▸ **Work instruction**
Repeat the listing exactly. The images do not belong in the copy.

▸ **Data extract**
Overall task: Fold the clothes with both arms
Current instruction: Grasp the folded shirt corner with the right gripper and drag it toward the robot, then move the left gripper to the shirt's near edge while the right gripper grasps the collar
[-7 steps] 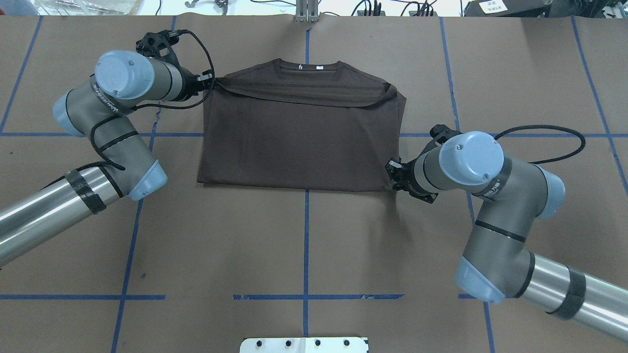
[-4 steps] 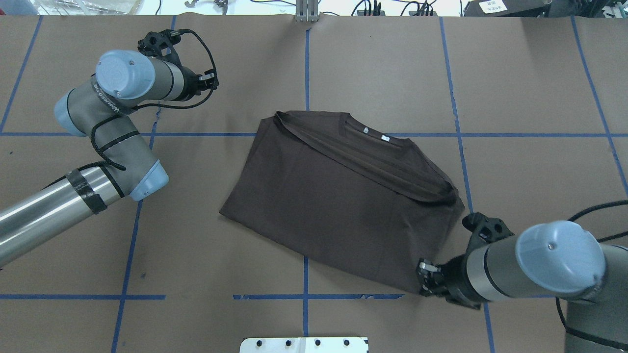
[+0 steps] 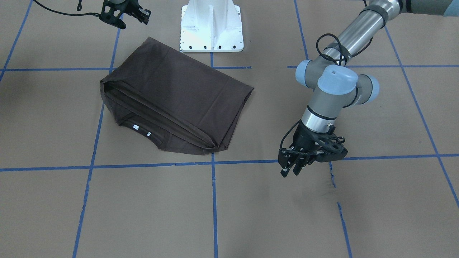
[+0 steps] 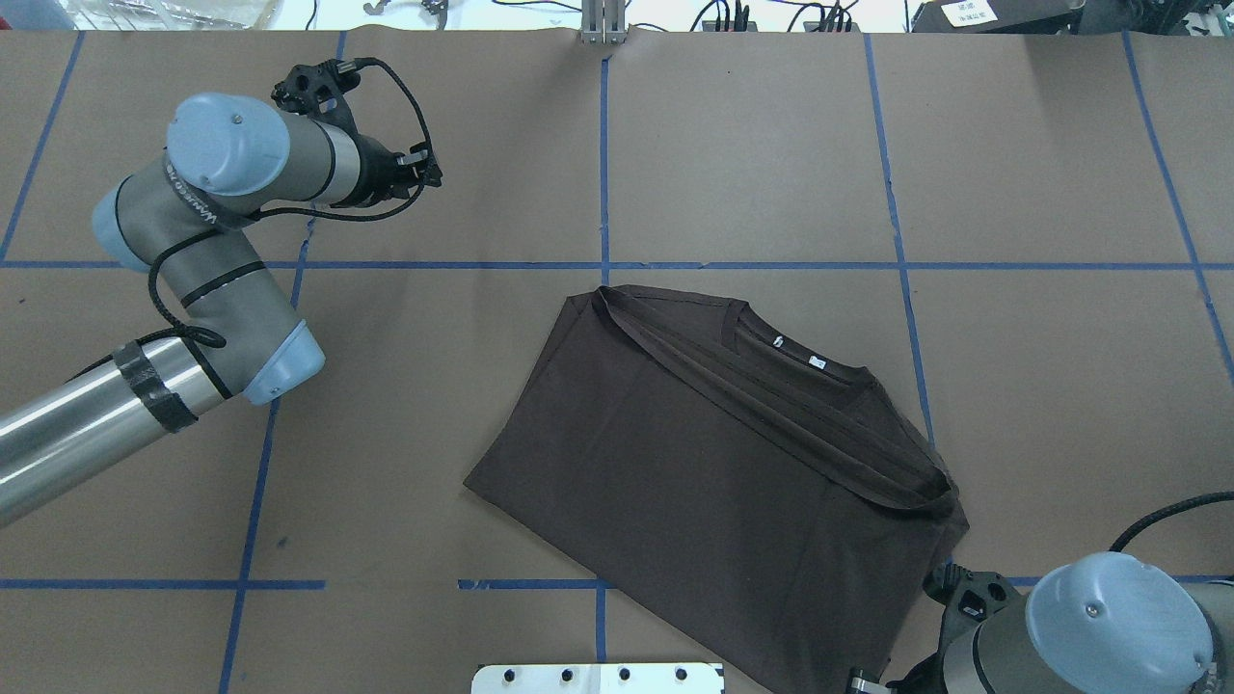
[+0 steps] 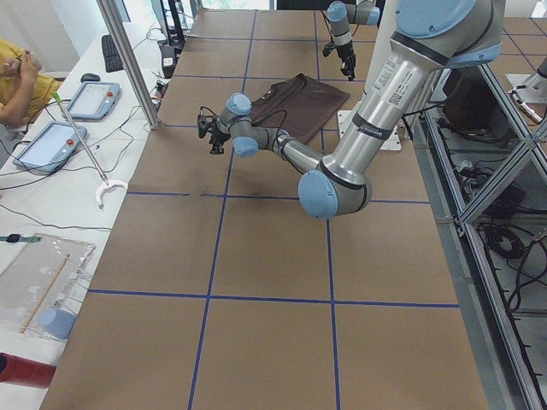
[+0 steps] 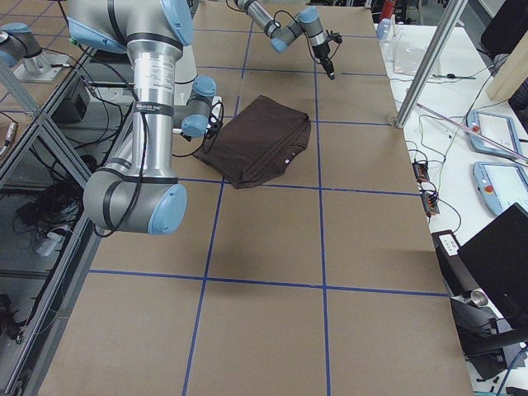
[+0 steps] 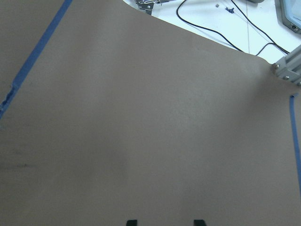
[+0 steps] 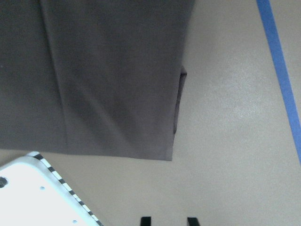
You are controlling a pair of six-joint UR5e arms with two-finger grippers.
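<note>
Overhead: behind white pedestal, looking forward and down. Front: opposite, steep. Side views: distant, along table. Wrist views: close, downward. Fixed views share T-shirt.

No text reads in full. White lettering runs along the grey sleeve of the left arm, too small to make out. The left-end view shows dark print down that arm's upper tube, also unreadable. Two white neck labels inside the collar of the T-shirt carry small dark marks, not legible. A white paper label past the table's far edge, top right of the overhead view, is printed but blurred.
</note>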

▸ **Reply**
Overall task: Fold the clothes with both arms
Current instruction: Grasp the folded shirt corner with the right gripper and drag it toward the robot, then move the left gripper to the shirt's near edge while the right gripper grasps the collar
[-7 steps] 
[-4 steps] 
[+0 steps] 
[+0 steps] 
[+0 steps] 
[+0 steps] 
[+0 steps] 
[+0 steps] 
You are controlling a pair of six-joint UR5e arms with two-finger grippers.
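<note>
Overhead: behind white pedestal, looking forward and down. Front: opposite, steep. Side views: distant, along table. Wrist views: close, downward. Fixed views share T-shirt.

No text reads in full. White lettering runs along the grey sleeve of the left arm, too small to make out. The left-end view shows dark print down that arm's upper tube, also unreadable. Two white neck labels inside the collar of the T-shirt carry small dark marks, not legible. A white paper label past the table's far edge, top right of the overhead view, is printed but blurred.
</note>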

No additional work remains on the exercise.